The blog Every Woman Has An Eating Disorder had a survey a while back asking the question: “Would you sign up for the stomach bug?” 133 respondents (out of 369) basically said that they would if it meant that they could lose a little weight.

It reminds me of this time when I was at a client’s office. The CEO had recently suffered from a terrible flu for which he was hospitalized. He was telling one of his business partners about the experience and how he dropped ten pounds during his period of sickness. The woman responded “Oh Wow, that’s nice! I wish that would happen to me,” To which he responded, “I wouldn’t wish this on my worst enemy!” (Mind you this woman is middle-aged and probably no bigger than a size 4).

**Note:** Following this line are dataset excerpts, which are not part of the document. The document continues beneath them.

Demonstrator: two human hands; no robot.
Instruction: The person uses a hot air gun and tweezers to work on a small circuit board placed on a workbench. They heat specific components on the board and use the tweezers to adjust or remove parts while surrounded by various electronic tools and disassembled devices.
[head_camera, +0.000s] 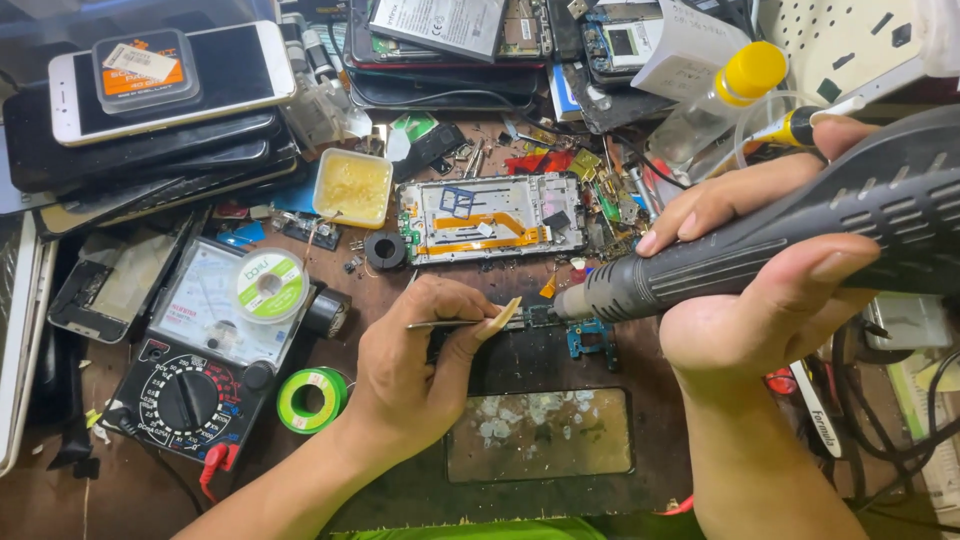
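Right hand (770, 300) grips ribbed black hot-air tool (790, 240).

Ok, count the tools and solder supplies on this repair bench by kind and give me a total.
Hot air wand, in the right hand: 1
Tweezers, in the left hand: 1
Analog multimeter: 1
Wire spools: 2
Flux tub: 1
Total: 6

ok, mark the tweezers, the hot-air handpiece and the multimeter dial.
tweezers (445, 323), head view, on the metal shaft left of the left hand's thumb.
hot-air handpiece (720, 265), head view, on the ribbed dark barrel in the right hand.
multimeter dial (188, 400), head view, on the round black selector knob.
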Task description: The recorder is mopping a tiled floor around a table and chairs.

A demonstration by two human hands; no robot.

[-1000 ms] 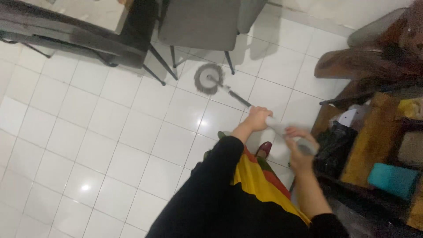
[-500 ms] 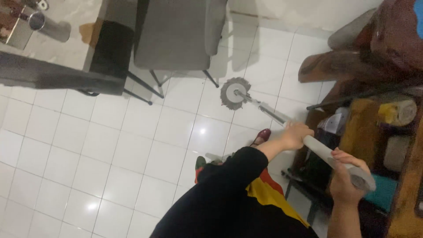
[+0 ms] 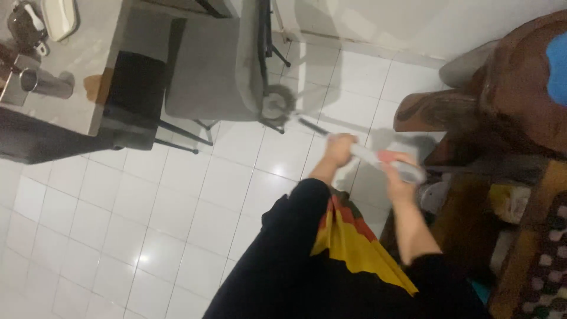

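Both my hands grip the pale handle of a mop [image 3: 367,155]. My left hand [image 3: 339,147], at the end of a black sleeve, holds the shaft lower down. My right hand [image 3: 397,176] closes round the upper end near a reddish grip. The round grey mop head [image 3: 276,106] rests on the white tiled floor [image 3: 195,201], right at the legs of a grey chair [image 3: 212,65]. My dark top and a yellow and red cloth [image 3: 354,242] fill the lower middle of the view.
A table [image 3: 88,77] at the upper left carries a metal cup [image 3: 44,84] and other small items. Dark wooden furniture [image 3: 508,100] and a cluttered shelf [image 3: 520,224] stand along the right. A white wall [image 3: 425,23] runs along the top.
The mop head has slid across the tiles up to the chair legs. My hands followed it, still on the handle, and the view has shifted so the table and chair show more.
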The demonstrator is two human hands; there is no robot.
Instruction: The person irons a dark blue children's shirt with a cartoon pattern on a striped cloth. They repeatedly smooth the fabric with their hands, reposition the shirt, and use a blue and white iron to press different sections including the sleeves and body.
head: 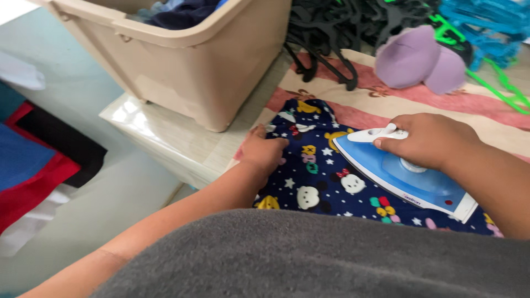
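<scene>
On a striped cloth (353,110) over the low table, left hand (264,152) presses flat on navy patterned garment (320,176), right hand (428,140) grips blue iron (397,176), nose toward the left hand; beige basket (187,60) beyond.

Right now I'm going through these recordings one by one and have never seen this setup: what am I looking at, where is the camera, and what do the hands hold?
There is one picture, from a camera on a person's head looking down at their own bare hands. The right hand grips the handle of a blue and white iron, which rests on a dark blue patterned garment. The left hand presses the garment flat. It lies on a striped cloth. Behind stand a beige laundry basket holding clothes, plastic hangers and a purple pad.
</scene>
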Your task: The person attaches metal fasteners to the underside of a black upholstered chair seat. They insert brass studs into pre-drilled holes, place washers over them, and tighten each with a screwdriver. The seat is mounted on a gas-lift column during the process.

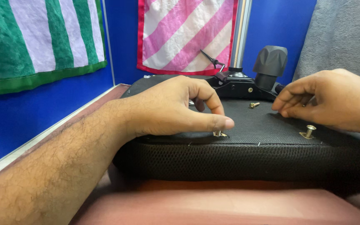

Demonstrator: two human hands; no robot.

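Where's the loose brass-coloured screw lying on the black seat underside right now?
The loose brass-coloured screw lies toward the far edge of the black seat underside, just before the black mechanism plate, between both hands.

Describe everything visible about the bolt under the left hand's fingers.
The bolt is small, silvery and looks like metal. It stands roughly upright in the black fabric-covered underside of the seat cushion, near its front edge, only its upper part showing. The left hand pinches it from above; the thumb tip and a finger hide its head. A matching bolt stands free to the right, and a loose screw lies farther back.
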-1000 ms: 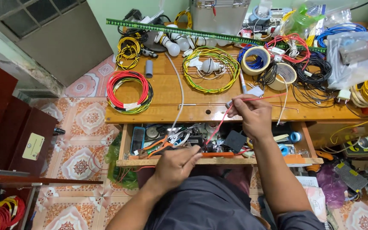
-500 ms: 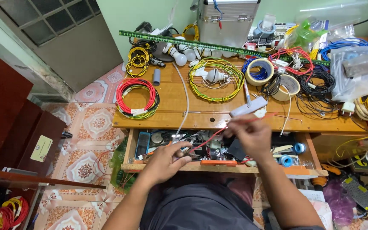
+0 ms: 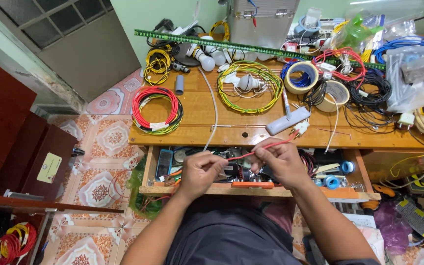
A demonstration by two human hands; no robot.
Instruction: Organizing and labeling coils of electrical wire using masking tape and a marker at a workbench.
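Observation:
My left hand [image 3: 200, 171] and my right hand [image 3: 277, 160] are close together above the open drawer [image 3: 251, 190] of the wooden workbench [image 3: 197, 110]. Both pinch a thin red wire [image 3: 261, 147] that runs between them and sticks out up and to the right past my right hand. A grey flat block [image 3: 287, 120] and a small white plug [image 3: 300, 128] lie on the bench just beyond my right hand.
The drawer holds orange-handled pliers [image 3: 172, 174], blue tape rolls [image 3: 331, 181] and small parts. On the bench lie a red and black wire coil [image 3: 156, 110], a yellow-green coil [image 3: 249, 87], tape rolls [image 3: 301, 76], bulbs, a green ruler [image 3: 231, 45] and a metal case [image 3: 261, 19].
Both hands have come closer together over the drawer. My left hand rose from the drawer front, and my right hand dropped from the bench edge, shortening the stretch of red wire between them.

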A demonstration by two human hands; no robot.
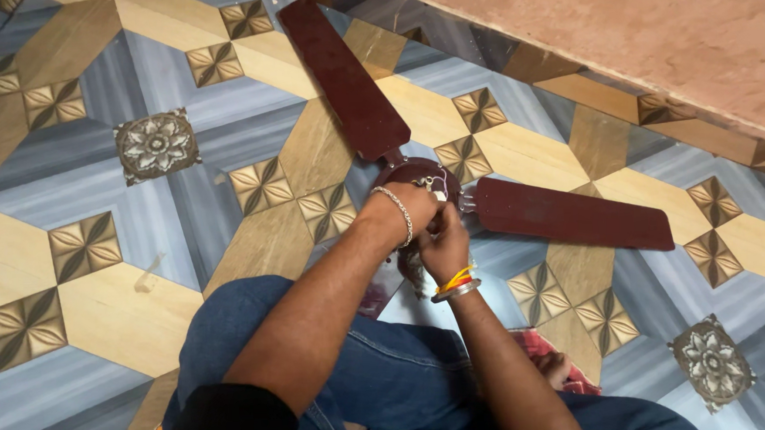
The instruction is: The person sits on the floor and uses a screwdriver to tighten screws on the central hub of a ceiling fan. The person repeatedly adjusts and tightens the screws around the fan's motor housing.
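Observation:
A dark maroon ceiling fan lies on the patterned floor in front of my knees. Its round motor hub (pixel 415 171) sits at the middle, with one blade (pixel 345 77) reaching to the upper left and another blade (pixel 574 214) to the right. My left hand (pixel 410 206), a silver chain at its wrist, rests on the hub with the fingers curled over it. My right hand (pixel 443 242), with yellow and silver bangles, is closed against the hub just below the left hand. Thin wires (pixel 438 186) show at the hub top. What the fingers grip is hidden.
I sit on the floor in blue jeans (pixel 231 328), knees toward the fan. A reddish patterned cloth (pixel 542 348) lies under my right leg. A pinkish wall (pixel 652 26) runs along the upper right. Tiles of grey, tan and cream (pixel 94 213) spread to the left.

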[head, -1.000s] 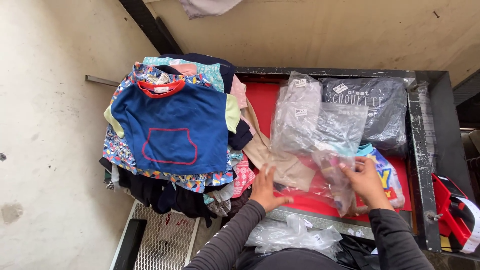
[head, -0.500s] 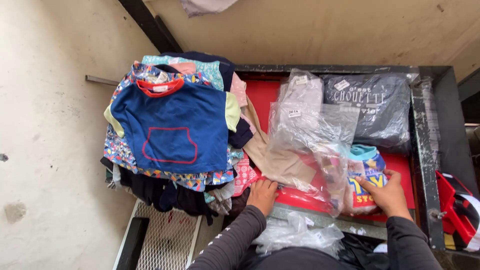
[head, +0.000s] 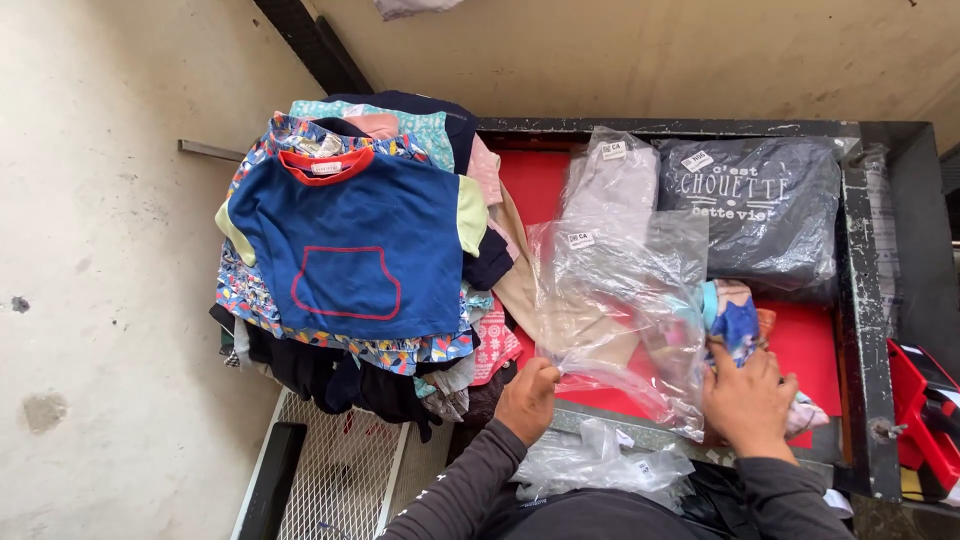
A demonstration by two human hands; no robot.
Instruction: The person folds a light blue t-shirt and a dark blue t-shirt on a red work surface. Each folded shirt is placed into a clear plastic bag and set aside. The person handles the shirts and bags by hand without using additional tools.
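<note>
1. Left hand (head: 527,398) is pinched shut on the near edge of the clear plastic bag (head: 620,300), at the front of the counter (head: 800,345). The bag lies flat over the red top, partly across a beige garment (head: 520,285).
2. Right hand (head: 748,400) is curled down over a rolled colourful garment (head: 738,318), fingers closed on it. The roll sits just right of the bag, touching its side.
3. Risk: the bag film is thin & slack. With only one edge pinched, the mouth could fold shut or tear if the roll gets pushed in crooked.
4. Risk: the roll looks loosely bunched, so it may unfurl w/ only one hand on it.
5. Risk: the clothes pile (head: 350,250) at left overhangs the counter edge, blue shirt on top. A tug on the beige garment under it could drag pieces off toward the wire basket (head: 330,470).
6. Risk: the loose empty bags (head: 600,465) at the front edge could slide off.
7. Hard to see: can't tell whether the bag mouth is open, or which side it faces; glare hides the seams.
8. Right fingertips are buried in the fabric, so the exact grip is unclear.
9. Red object (head: 925,410) at right is cut off by the frame; kind unclear. Lower pile layers hidden.
</note>
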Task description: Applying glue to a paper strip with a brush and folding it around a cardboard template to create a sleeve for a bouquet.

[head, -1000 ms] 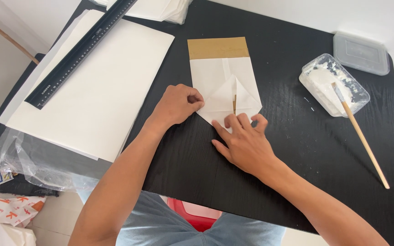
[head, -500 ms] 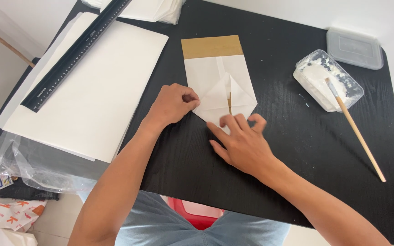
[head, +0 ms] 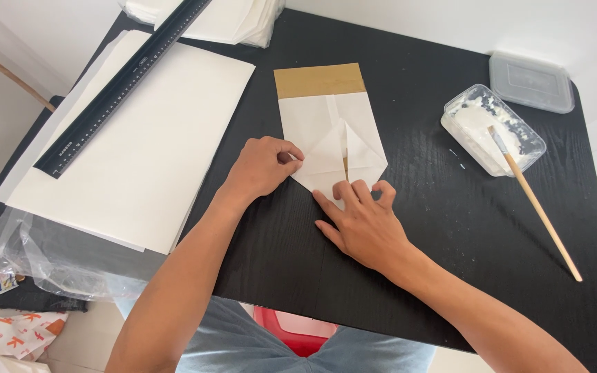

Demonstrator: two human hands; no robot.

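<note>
The left hand (head: 260,168) pinches the left edge of a folded flap of the white paper bag (head: 331,138), its grip closed on the paper with thumb and fingers curled. The right hand (head: 362,224) lies flat just below this grip, fingers spread and pressing on the pointed lower end of the bag; its grip is released, it holds nothing, it only presses down. The bag lies flat on the black bench (head: 450,262), its brown strip (head: 320,80) at the end far from both hands.

To the left of the left grip is a stack of large white sheets (head: 139,152), with a long black ruler (head: 122,86) across it. To the right of the right grip, well apart, stands a clear tub of white paste (head: 475,124) with a wooden-handled brush (head: 537,207) leaning in it, and beyond it a plastic lid (head: 532,81).
</note>
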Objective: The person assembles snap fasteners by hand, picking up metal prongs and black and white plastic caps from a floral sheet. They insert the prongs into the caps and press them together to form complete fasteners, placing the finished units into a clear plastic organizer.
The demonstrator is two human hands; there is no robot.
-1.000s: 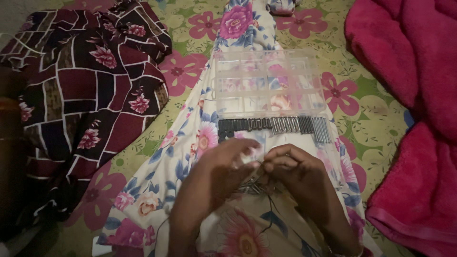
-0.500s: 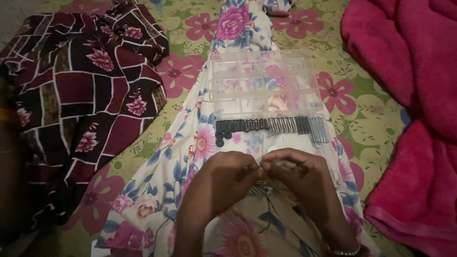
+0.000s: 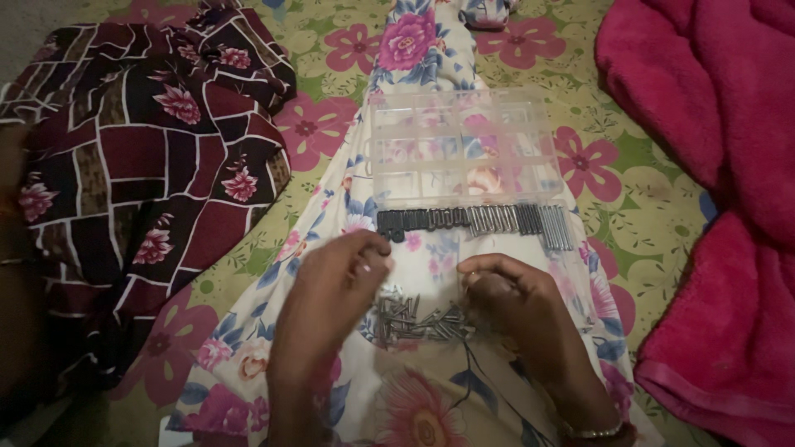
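Both hands have parted: left hand (image 3: 335, 285) reaches toward eleven o'clock, grip unclear; right hand (image 3: 513, 302) stays curled, contents unseen, beside loose screws (image 3: 414, 319).

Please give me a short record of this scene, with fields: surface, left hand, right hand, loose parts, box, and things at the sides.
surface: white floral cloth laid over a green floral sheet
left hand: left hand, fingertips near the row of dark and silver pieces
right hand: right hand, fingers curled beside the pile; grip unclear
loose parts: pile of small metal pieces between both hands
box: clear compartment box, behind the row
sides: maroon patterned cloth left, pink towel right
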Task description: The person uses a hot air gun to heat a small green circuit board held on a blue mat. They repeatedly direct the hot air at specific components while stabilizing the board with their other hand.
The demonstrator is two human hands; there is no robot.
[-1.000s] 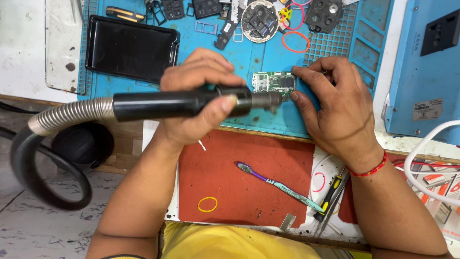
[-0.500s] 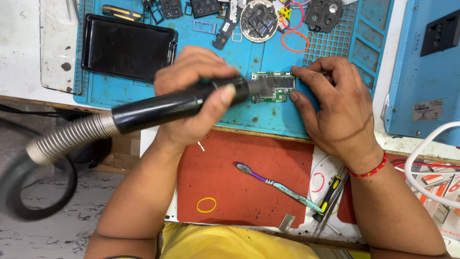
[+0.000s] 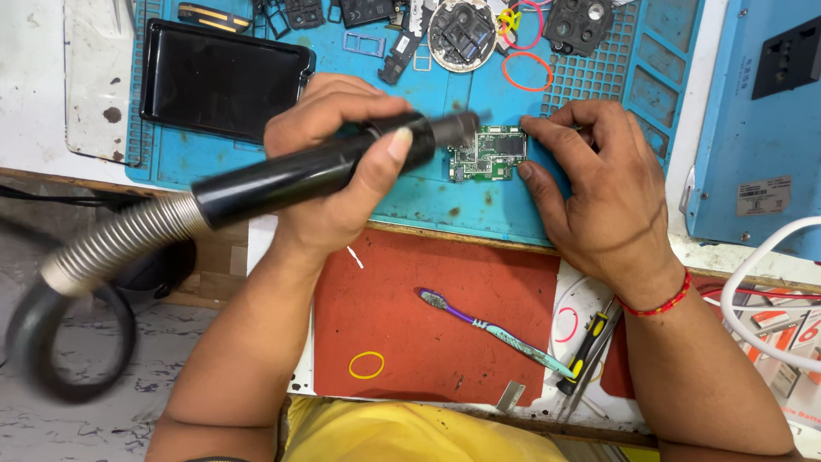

All of this just goes to show how twisted our mentality is about weight, even if it’s only just a few pounds. Thinner is always better; no matter the cost to get there. As harmless as Drew’s comment may seem to some people, I find it extremely problematic because it actually reflects the way many women in the world think about their bodies and their desire to lose weight.

I say forget about the tongue piercing diet (and all other diets for that matter) and let’s strive to live happy and healthy lives, free of the incessant desire to drop pounds, even if it means illness.